WARSAW, Jan 31 (Reuters) - The Warsaw Stock Exchange , which has struggled with falling turnover, wants approval for pension funds to lend shares to other market participants as this could boost turnover growth, the exchange’s CEO told Reuters.
In 2018, equities turnover by value on the WSE dropped by almost 19 percent to 212 billion zlotys ($54.79 billion). The market’s main index lost more than 7 percent, partly because frequent management changes at state-controlled listed companies deterred investors.
CEO Marek Dietl said it would be useful if institutions like pension funds, state the Demographic Reserve Fund and others started lending shares.
“We estimate very conservatively that, as a result, turnover would grow by 3-5 percent,” Dietl told Reuters in an interview. “In some countries, which made it possible to borrow shares, there was even a 10 percent turnover increase,” he said.
Borrowing shares is possible on the Warsaw exchange for investors interested in short selling transactions, but pension funds are outside the scheme.

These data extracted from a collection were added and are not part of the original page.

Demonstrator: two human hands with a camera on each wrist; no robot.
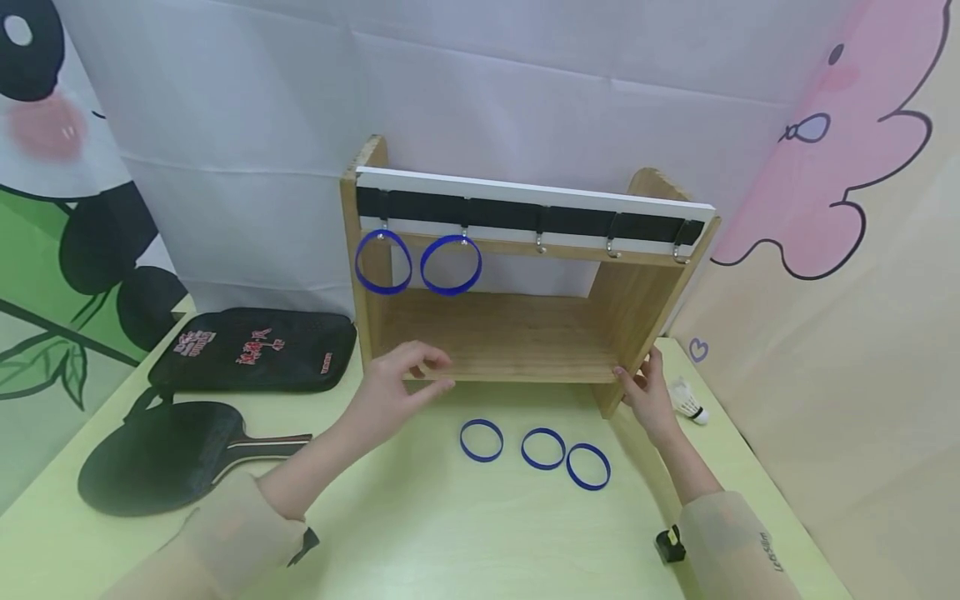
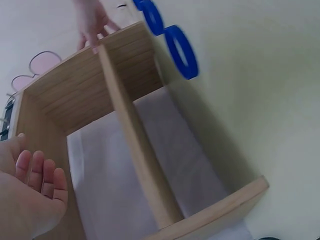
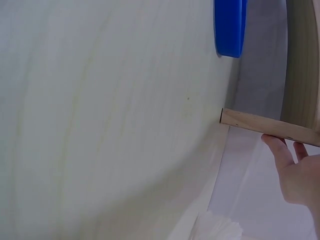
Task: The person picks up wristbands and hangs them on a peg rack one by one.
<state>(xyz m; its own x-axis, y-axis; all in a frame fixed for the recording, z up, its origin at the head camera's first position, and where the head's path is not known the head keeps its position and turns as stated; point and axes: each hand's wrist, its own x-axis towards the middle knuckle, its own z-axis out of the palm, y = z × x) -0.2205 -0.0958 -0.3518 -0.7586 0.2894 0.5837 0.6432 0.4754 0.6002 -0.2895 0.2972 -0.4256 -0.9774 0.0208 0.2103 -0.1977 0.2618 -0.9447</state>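
Observation:
A small wooden shelf [image 1: 495,337] with a white-and-black hook bar [image 1: 502,212] stands at the back of the table. From its two leftmost hooks hang a blue ring [image 1: 384,292] and a second blue ring [image 1: 450,292]. My left hand [image 1: 393,387] holds nothing, its fingers loosely curved in front of the shelf's left part; the left wrist view shows the bare fingers [image 2: 47,175] too. At the lower right, my right hand [image 1: 651,404] holds the shelf's side panel [image 3: 270,125] by its front edge. Three blue rings, the nearest one [image 1: 588,487] at the right, lie on the table before the shelf.
To the left are a black zip case [image 1: 255,354] and a table tennis paddle [image 1: 157,458]. A shuttlecock [image 1: 688,402] lies right of the shelf, beyond my right hand. A small black object [image 1: 670,546] sits by the right sleeve. White cloth [image 1: 487,100] hangs behind the shelf.

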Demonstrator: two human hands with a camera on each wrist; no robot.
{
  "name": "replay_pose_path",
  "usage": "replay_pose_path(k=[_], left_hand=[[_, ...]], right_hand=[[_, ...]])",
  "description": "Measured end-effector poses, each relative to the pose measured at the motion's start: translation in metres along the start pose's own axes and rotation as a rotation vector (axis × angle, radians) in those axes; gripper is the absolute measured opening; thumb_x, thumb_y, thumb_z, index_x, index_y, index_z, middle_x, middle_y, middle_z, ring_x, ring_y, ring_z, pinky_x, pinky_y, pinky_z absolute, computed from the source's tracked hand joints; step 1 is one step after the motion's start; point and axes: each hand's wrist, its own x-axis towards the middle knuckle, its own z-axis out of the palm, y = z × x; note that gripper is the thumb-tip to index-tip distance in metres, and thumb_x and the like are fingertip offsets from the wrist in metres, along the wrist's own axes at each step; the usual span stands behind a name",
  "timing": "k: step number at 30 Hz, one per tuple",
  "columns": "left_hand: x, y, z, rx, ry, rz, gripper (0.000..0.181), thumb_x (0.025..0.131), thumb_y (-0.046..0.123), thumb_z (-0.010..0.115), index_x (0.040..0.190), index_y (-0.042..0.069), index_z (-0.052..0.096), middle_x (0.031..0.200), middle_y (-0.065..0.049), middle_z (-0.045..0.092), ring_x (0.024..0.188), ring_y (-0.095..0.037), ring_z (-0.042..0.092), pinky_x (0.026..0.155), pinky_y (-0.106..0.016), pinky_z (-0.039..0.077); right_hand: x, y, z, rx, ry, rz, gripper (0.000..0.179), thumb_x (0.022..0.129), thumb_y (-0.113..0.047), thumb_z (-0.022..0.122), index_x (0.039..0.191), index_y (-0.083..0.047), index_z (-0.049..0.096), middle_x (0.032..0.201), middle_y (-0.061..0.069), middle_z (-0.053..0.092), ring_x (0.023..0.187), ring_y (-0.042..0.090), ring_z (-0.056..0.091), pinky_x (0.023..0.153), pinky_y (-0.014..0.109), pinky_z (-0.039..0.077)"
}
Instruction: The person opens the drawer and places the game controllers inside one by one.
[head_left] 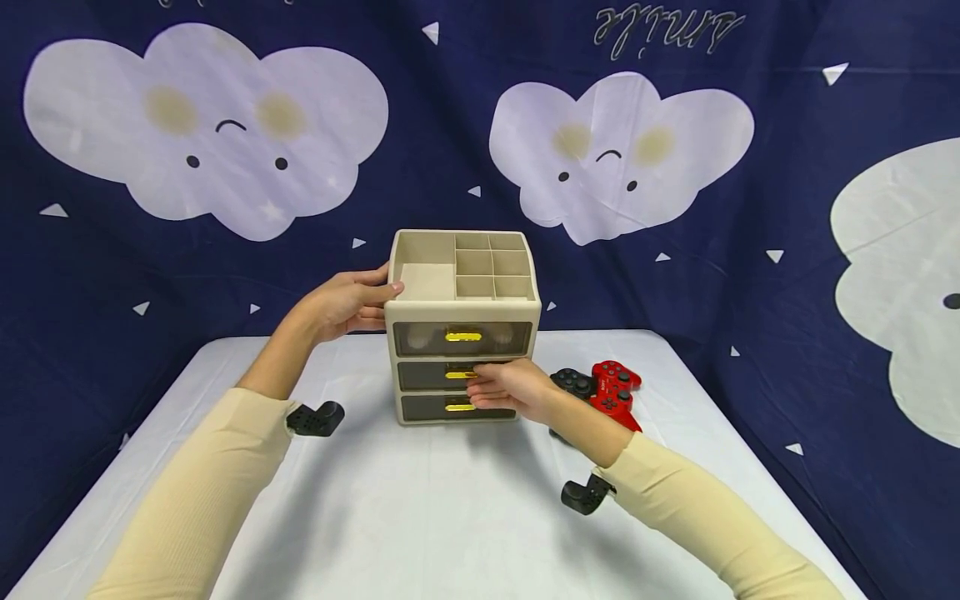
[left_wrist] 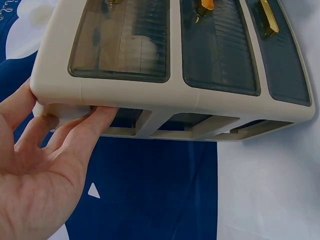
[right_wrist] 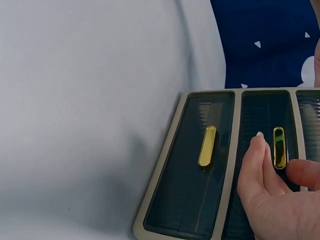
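Observation:
A cream drawer organizer (head_left: pixel 462 311) stands upright on the table, its three dark see-through drawers pushed in. My left hand (head_left: pixel 347 302) holds its upper left side, thumb over the top rim and fingers along the outer wall; the left wrist view shows the fingers beneath the edge at an opening. At the front, my right hand (right_wrist: pixel 280 200) has its thumb and fingers on either side of the middle drawer's gold handle (right_wrist: pixel 279 148). Those fingers are fairly straight, with a gap between the foremost fingertip and the handle. Contact with the handle is hard to tell.
Right of the organizer lie a red game controller (head_left: pixel 615 392) and a black one (head_left: pixel 573 382), partly behind my right forearm. The white table (head_left: pixel 420 517) meets a dark blue cloud-print cloth (head_left: pixel 442 150) at the back. Compartments (head_left: pixel 491 262) divide the organizer's top.

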Motion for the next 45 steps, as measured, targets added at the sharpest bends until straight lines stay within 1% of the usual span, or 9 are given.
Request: replay_pose_path(k=[7,14,19,24,32,36,40,45], left_hand=[[0.000,0.000,0.001,-0.028,-0.012,0.001,0.075,0.105,0.024,0.058,0.164,0.021,0.011,0.152,-0.023,0.047,0.100,-0.011,0.070,0.107,-0.045,0.049],[0.000,-0.001,0.000,-0.033,-0.028,0.002,0.074,0.106,0.025,0.056,0.164,0.021,0.010,0.153,-0.022,0.046,0.102,-0.011,0.070,0.108,-0.044,0.047],[0.001,-0.001,0.000,-0.034,-0.036,0.007,0.074,0.106,0.025,0.057,0.164,0.022,0.010,0.153,-0.022,0.046,0.103,-0.011,0.069,0.108,-0.044,0.047],[0.001,-0.001,-0.001,-0.034,-0.037,-0.003,0.074,0.105,0.027,0.057,0.164,0.024,0.011,0.148,-0.022,0.049,0.097,-0.007,0.068,0.107,-0.040,0.049],[0.002,-0.002,-0.002,-0.046,-0.039,-0.002,0.074,0.106,0.025,0.057,0.164,0.023,0.012,0.149,-0.023,0.047,0.095,-0.007,0.069,0.096,-0.031,0.057],[0.002,-0.002,-0.002,-0.043,-0.044,0.001,0.074,0.106,0.024,0.057,0.164,0.022,0.011,0.150,-0.023,0.046,0.096,-0.007,0.069,0.099,-0.032,0.056],[0.001,-0.002,-0.002,-0.038,-0.048,0.003,0.074,0.106,0.024,0.056,0.164,0.021,0.010,0.151,-0.023,0.046,0.097,-0.007,0.069,0.104,-0.038,0.052],[0.001,-0.001,-0.002,-0.042,-0.048,0.004,0.075,0.106,0.024,0.057,0.164,0.020,0.009,0.152,-0.023,0.045,0.098,-0.008,0.070,0.105,-0.041,0.050]], right_hand=[[-0.002,-0.003,0.003,0.000,0.025,-0.001,0.031,0.102,-0.012,0.061,0.117,0.014,0.067,0.085,0.008,0.076,0.078,0.016,0.074,0.078,0.028,0.062],[-0.006,-0.002,0.005,0.008,0.041,-0.003,0.027,0.100,-0.008,0.063,0.115,0.014,0.069,0.082,0.007,0.076,0.076,0.016,0.074,0.076,0.028,0.063],[-0.013,0.000,0.008,-0.039,0.060,-0.023,0.029,0.099,-0.010,0.065,0.113,0.015,0.069,0.079,0.006,0.075,0.073,0.016,0.074,0.072,0.027,0.063],[-0.022,0.003,0.010,-0.089,0.052,-0.026,0.031,0.099,-0.013,0.066,0.113,0.014,0.070,0.081,0.006,0.075,0.070,0.013,0.072,0.071,0.027,0.062],[-0.043,0.014,0.013,-0.150,0.022,-0.038,0.032,0.098,-0.016,0.067,0.111,0.012,0.071,0.082,0.005,0.075,0.073,0.013,0.072,0.073,0.029,0.063],[-0.055,0.019,0.014,-0.159,0.008,-0.046,0.035,0.099,-0.018,0.066,0.113,0.014,0.070,0.084,0.006,0.075,0.071,0.012,0.071,0.074,0.030,0.063],[-0.067,0.022,0.017,-0.157,-0.002,-0.045,0.037,0.099,-0.018,0.066,0.114,0.015,0.069,0.084,0.006,0.074,0.070,0.012,0.071,0.073,0.030,0.063],[-0.076,0.023,0.021,-0.156,0.001,-0.043,0.038,0.099,-0.018,0.066,0.113,0.016,0.069,0.083,0.006,0.074,0.068,0.012,0.070,0.071,0.029,0.063]])
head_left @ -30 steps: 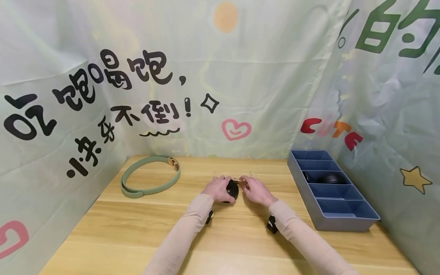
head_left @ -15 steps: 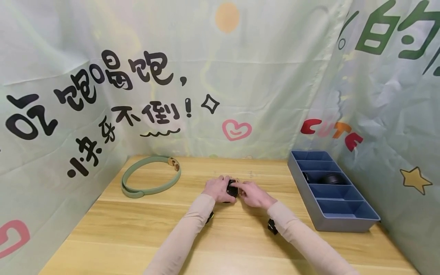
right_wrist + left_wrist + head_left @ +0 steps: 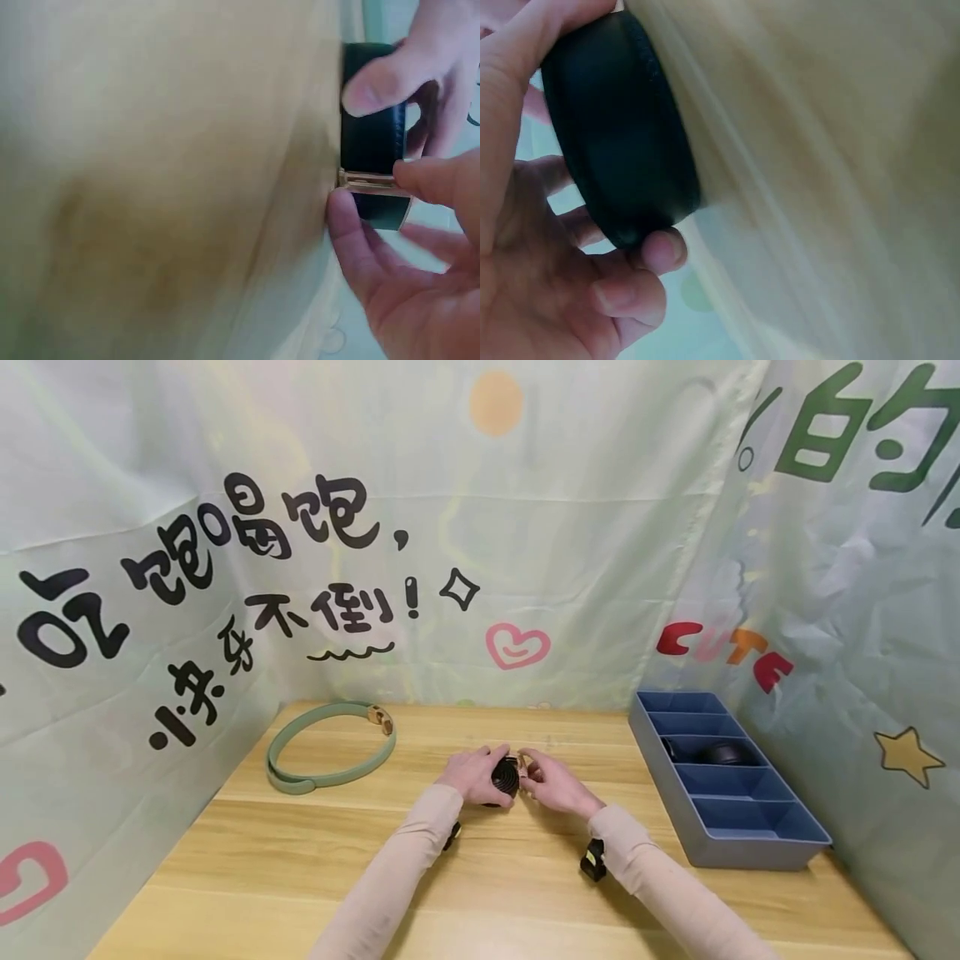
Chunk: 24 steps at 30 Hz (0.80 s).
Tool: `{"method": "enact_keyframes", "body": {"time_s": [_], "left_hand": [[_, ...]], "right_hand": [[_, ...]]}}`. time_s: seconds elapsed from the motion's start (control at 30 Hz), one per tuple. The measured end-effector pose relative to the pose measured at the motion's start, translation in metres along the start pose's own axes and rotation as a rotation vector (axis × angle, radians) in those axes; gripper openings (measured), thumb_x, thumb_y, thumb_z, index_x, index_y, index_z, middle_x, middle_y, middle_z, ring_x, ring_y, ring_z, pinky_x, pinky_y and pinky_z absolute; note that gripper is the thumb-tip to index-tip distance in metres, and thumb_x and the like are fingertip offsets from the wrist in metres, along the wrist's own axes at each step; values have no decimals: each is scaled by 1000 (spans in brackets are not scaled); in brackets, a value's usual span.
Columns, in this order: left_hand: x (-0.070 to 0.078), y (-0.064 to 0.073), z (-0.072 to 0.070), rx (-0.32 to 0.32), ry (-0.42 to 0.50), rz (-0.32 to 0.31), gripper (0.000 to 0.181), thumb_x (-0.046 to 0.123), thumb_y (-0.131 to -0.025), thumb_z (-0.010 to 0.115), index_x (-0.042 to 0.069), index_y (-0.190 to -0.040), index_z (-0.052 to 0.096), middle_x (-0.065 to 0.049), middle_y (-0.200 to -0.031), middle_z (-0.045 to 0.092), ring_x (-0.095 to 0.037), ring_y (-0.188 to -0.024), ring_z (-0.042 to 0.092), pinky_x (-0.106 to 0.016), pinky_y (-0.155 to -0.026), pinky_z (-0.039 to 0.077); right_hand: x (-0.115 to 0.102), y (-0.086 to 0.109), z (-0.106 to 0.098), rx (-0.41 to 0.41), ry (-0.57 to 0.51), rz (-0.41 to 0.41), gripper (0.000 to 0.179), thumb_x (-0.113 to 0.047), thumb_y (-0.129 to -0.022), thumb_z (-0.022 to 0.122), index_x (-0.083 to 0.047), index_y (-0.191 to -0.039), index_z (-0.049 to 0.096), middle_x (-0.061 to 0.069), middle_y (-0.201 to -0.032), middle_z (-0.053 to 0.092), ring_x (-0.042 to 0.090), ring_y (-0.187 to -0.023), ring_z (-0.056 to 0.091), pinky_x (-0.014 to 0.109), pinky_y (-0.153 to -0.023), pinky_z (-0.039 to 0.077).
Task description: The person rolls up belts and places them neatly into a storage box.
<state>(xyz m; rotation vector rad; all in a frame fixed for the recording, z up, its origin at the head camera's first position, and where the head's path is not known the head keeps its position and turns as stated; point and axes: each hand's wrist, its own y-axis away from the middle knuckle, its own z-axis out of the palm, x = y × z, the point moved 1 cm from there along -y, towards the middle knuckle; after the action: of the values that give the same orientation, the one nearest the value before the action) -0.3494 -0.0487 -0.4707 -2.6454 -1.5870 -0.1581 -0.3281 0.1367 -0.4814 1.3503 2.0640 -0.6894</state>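
Observation:
A black belt [image 3: 505,775], rolled into a tight coil, stands on edge on the wooden table between both hands. My left hand [image 3: 476,775] grips the coil from the left, thumb on the near side and fingers round the back; the left wrist view shows the smooth outer face of the black belt [image 3: 619,127]. At the coil's right side my right hand [image 3: 557,782] pinches the gold buckle [image 3: 369,180] between thumb and fingers. The buckle lies close against the coil.
A green belt [image 3: 330,777] with a gold buckle lies in a wide loop at the left. On the right stands a blue-grey divided box [image 3: 757,852]; a dark coiled item [image 3: 726,752] sits in its middle compartment. Printed cloth [image 3: 450,510] hangs behind the table.
The right hand's fingers have shifted on the buckle, which has come in closer against the coil. A forefinger stretched over the coil has drawn back. The left hand keeps its grip.

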Motion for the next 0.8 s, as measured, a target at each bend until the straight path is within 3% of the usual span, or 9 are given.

Dietl said he believed it would be technically possible to start the scheme this year, although some regulatory changes would be needed to allow pension funds to lend shares to other market participants.
A government spokeswoman as well as the Finance Ministry press office were not immediately available to comment.
Dietl wants the share borrowing scheme to include Poland’s new Employees Pension Scheme, known as PPK, which will be introduced in July 2019. This is set to bring 12-15 billion zloty a year to the capital market, potentially increasing turnover on the exchange.
Once the Employees Pension Scheme is up and running this will mean some of its cash will be invested in shares on the Warsaw exchange.
Dietl said this could mean more companies will be interested in going public, as additional capital coming into the market could boost demand for shares as well as valuations.
Last year, only seven companies debuted on the Warsaw bourse selling shares worth around 300 million zlotys, the lowest total in many years.